§ ASSIGNMENT
Please restate the data that follows, leaving every word in place.

(Dataset records)

——————————

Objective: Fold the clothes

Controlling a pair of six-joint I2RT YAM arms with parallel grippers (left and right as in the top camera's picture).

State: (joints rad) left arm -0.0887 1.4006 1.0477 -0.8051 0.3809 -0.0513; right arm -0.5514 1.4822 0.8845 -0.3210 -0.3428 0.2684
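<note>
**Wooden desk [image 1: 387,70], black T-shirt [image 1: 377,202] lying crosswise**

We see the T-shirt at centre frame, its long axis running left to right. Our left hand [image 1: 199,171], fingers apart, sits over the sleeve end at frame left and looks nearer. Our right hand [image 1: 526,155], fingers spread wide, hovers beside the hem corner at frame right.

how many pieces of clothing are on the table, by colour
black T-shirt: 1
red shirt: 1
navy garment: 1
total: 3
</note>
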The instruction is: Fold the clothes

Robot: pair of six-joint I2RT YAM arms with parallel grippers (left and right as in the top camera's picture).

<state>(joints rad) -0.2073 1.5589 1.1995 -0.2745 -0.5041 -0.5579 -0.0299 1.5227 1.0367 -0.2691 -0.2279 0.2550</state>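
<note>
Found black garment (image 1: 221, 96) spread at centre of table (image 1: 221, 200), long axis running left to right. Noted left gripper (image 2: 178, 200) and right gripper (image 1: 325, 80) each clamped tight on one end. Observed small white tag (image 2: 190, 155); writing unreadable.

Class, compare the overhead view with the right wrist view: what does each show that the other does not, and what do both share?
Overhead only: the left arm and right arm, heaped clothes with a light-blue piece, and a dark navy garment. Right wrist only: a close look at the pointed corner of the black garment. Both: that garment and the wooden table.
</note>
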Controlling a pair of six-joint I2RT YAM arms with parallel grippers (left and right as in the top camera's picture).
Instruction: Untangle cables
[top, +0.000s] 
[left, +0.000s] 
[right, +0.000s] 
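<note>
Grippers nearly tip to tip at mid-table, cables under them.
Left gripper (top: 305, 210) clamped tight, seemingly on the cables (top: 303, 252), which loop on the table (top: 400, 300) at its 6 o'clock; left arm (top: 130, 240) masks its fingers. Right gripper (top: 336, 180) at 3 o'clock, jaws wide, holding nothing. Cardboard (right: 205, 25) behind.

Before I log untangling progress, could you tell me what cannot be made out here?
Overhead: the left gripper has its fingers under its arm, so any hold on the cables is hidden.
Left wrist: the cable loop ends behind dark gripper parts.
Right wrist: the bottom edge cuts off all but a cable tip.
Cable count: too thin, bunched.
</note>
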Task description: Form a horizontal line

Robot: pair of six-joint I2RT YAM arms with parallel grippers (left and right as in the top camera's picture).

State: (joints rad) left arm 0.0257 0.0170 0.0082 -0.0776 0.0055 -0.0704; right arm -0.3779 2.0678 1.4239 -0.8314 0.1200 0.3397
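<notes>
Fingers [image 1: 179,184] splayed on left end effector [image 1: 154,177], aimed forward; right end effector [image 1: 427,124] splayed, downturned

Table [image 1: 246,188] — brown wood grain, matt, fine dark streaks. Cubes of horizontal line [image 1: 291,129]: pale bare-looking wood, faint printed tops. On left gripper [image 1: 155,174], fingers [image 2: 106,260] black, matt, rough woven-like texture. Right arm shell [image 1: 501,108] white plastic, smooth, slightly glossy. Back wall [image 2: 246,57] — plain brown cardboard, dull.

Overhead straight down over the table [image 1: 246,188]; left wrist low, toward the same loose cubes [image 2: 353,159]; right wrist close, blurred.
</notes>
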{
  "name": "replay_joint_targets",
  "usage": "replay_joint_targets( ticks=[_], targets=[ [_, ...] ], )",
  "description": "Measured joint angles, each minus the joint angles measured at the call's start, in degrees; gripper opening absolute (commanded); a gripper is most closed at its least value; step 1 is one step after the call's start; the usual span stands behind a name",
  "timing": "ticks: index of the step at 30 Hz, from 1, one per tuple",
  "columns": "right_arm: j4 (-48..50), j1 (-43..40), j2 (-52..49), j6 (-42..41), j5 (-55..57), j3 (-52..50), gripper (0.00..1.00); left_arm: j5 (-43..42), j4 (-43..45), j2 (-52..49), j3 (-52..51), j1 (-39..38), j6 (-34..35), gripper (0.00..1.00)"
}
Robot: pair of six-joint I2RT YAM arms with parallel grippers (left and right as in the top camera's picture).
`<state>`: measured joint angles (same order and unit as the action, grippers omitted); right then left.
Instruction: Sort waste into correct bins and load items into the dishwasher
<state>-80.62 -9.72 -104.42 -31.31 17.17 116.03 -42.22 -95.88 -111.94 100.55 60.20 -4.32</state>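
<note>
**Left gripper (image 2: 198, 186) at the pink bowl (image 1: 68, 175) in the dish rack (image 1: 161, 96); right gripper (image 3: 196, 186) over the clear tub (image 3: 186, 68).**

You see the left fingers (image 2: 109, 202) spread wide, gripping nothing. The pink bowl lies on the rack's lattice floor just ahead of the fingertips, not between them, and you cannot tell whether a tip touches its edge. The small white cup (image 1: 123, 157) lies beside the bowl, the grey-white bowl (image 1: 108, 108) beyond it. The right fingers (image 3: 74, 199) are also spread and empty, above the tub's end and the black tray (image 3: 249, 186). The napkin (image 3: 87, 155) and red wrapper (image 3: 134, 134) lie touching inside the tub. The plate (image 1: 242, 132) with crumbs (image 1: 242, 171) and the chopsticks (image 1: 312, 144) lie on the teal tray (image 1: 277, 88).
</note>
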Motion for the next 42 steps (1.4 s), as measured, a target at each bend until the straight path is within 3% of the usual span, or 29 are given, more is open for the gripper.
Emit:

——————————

§ SOLUTION FOR THIS PROBLEM
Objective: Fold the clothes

Controlling a pair of six-joint I2RT YAM arms with parallel grippers (left and right as in the top camera's picture).

State: (joints rad) left arm -0.0887 1.4006 1.0477 -0.8051 0.3809 -0.0513; right arm -0.5514 1.4822 0.8845 -0.3210 -0.3428 0.2684
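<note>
**Wooden desk [image 1: 387,70], black T-shirt [image 1: 377,202] lying crosswise**

We see the T-shirt at centre frame, its long axis running left to right. Our left hand [image 1: 199,171], fingers apart, sits over the sleeve end at frame left and looks nearer. Our right hand [image 1: 526,155], fingers spread wide, hovers beside the hem corner at frame right.

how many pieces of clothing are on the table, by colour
black T-shirt: 1
red shirt: 1
navy garment: 1
total: 3
</note>
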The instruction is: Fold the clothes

Robot: pair of six-joint I2RT YAM arms with parallel grippers (left and right as in the top camera's picture).

<state>(joints rad) -0.2073 1.5589 1.1995 -0.2745 -0.5041 -0.5579 -0.0299 1.5227 1.0367 -0.2691 -0.2279 0.2550</state>
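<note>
Found black garment (image 1: 221, 96) spread at centre of table (image 1: 221, 200), long axis running left to right. Noted left gripper (image 2: 178, 200) and right gripper (image 1: 325, 80) each clamped tight on one end. Observed small white tag (image 2: 190, 155); writing unreadable.

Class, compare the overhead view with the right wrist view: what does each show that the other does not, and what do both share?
Overhead only: the left arm and right arm, heaped clothes with a light-blue piece, and a dark navy garment. Right wrist only: a close look at the pointed corner of the black garment. Both: that garment and the wooden table.
</note>
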Controlling a pair of six-joint I2RT YAM arms with parallel grippers (left and right as in the top camera's picture).
Instruction: Untangle cables
[top, +0.000s] 
[left, +0.000s] 
[right, +0.000s] 
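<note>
Grippers nearly tip to tip at mid-table, cables under them.
Left gripper (top: 305, 210) clamped tight, seemingly on the cables (top: 303, 252), which loop on the table (top: 400, 300) at its 6 o'clock; left arm (top: 130, 240) masks its fingers. Right gripper (top: 336, 180) at 3 o'clock, jaws wide, holding nothing. Cardboard (right: 205, 25) behind.

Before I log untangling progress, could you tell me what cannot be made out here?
Overhead: the left gripper has its fingers under its arm, so any hold on the cables is hidden.
Left wrist: the cable loop ends behind dark gripper parts.
Right wrist: the bottom edge cuts off all but a cable tip.
Cable count: too thin, bunched.
</note>
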Task description: Form a horizontal line

Robot: pair of six-joint I2RT YAM arms with parallel grippers (left and right as in the top camera's picture).

State: (joints rad) left arm 0.0257 0.0170 0.0082 -0.0776 0.0055 -0.0704; right arm -0.3779 2.0678 1.4239 -0.8314 0.1200 0.3397
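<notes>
Fingers [image 1: 179,184] splayed on left end effector [image 1: 154,177], aimed forward; right end effector [image 1: 427,124] splayed, downturned

Table [image 1: 246,188] — brown wood grain, matt, fine dark streaks. Cubes of horizontal line [image 1: 291,129]: pale bare-looking wood, faint printed tops. On left gripper [image 1: 155,174], fingers [image 2: 106,260] black, matt, rough woven-like texture. Right arm shell [image 1: 501,108] white plastic, smooth, slightly glossy. Back wall [image 2: 246,57] — plain brown cardboard, dull.

Overhead straight down over the table [image 1: 246,188]; left wrist low, toward the same loose cubes [image 2: 353,159]; right wrist close, blurred.
</notes>
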{
  "name": "replay_joint_targets",
  "usage": "replay_joint_targets( ticks=[_], targets=[ [_, ...] ], )",
  "description": "Measured joint angles, each minus the joint angles measured at the call's start, in degrees; gripper opening absolute (commanded); a gripper is most closed at its least value; step 1 is one step after the call's start; the usual span stands behind a name",
  "timing": "ticks: index of the step at 30 Hz, from 1, one per tuple",
  "columns": "right_arm: j4 (-48..50), j1 (-43..40), j2 (-52..49), j6 (-42..41), j5 (-55..57), j3 (-52..50), gripper (0.00..1.00); left_arm: j5 (-43..42), j4 (-43..45), j2 (-52..49), j3 (-52..51), j1 (-39..38), j6 (-34..35), gripper (0.00..1.00)"
}
Robot: pair of six-joint I2RT YAM arms with parallel grippers (left and right as in the top camera's picture).
`<state>`: measured joint angles (same order and unit as the action, grippers omitted); right then left.
Instruction: Sort waste into correct bins and load items into the dishwasher
<state>-80.62 -9.72 -104.42 -31.31 17.17 116.03 -42.22 -95.88 -111.94 100.55 60.20 -4.32</state>
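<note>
**Left gripper (image 2: 198, 186) at the pink bowl (image 1: 68, 175) in the dish rack (image 1: 161, 96); right gripper (image 3: 196, 186) over the clear tub (image 3: 186, 68).**

You see the left fingers (image 2: 109, 202) spread wide, gripping nothing. The pink bowl lies on the rack's lattice floor just ahead of the fingertips, not between them, and you cannot tell whether a tip touches its edge. The small white cup (image 1: 123, 157) lies beside the bowl, the grey-white bowl (image 1: 108, 108) beyond it. The right fingers (image 3: 74, 199) are also spread and empty, above the tub's end and the black tray (image 3: 249, 186). The napkin (image 3: 87, 155) and red wrapper (image 3: 134, 134) lie touching inside the tub. The plate (image 1: 242, 132) with crumbs (image 1: 242, 171) and the chopsticks (image 1: 312, 144) lie on the teal tray (image 1: 277, 88).
</note>
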Motion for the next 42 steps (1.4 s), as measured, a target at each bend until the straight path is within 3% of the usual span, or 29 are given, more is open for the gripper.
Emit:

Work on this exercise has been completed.